Objective: Determine whether reconstitution of Vγ2Vδ2 T cells in patients with HIV is due to new cell synthesis with recovery of the T-cell receptor repertoire or proliferative expansion of residual cells from the time of treatment initiation.
Design: Perform a cross-sectional analysis of the T-cell receptor complexity of Vγ2 chain in patients treated for HIV, natural virus suppressors who control viremia to undetectable levels, patients with chronic low-level viremia in the absence of therapy, and uninfected controls. Apply quantitative methods for repertoire analysis to assess the degree of Vδ2 repertoire loss or reconstitution.
Methods: T-cell receptor Vγ2 chain DNA clones (up to 300 per patient sample) were sequenced and aligned to enumerate the antigen-reactive subset with Vγ2-Jγ1.2 rearrangements. Predominant shared (public) sequences in each patient were compared to a reference library of public sequences from uninfected controls to assess the extent of similarity. Repertoire comparisons were quantified through bioinformatics testing.

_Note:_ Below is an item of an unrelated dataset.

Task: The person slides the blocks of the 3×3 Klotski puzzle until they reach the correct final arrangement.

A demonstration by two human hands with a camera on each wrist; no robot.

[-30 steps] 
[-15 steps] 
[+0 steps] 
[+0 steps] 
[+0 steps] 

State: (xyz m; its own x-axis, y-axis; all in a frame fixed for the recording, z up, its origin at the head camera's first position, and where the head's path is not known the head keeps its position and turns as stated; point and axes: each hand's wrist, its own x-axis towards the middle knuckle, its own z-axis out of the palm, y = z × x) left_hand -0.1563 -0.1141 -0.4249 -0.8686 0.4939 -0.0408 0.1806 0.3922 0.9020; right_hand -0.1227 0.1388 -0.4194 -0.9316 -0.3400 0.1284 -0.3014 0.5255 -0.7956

Results: Patients with prolonged virus suppression due to antiretroviral therapy reconstituted the Vγ2 T-cell repertoire to near-normal levels. Natural virus suppressors were similar to the treatment group. Severe defects in the Vγ2 T-cell receptor repertoire were observed in patients with chronic viremia despite the absence of overt disease.
Conclusion: Prolonged HIV suppression with antiretroviral therapy leads to reconstitution of the Vγ2Vδ2 T-cell subset deleted in HIV disease. Direct evidence for repair of the T-cell receptor repertoire supports a view that treatment-associated immune reconstitution is due to new cell synthesis and not to expansion of residual cell populations.
aDivision of Basic Science and Vaccine Research, Institute of Human Virology, University of Maryland School of Medicine, Baltimore, Maryland, USA
bComputational Biology Group, Centre for Vascular Research, University of New South Wales, Kensington, Australia.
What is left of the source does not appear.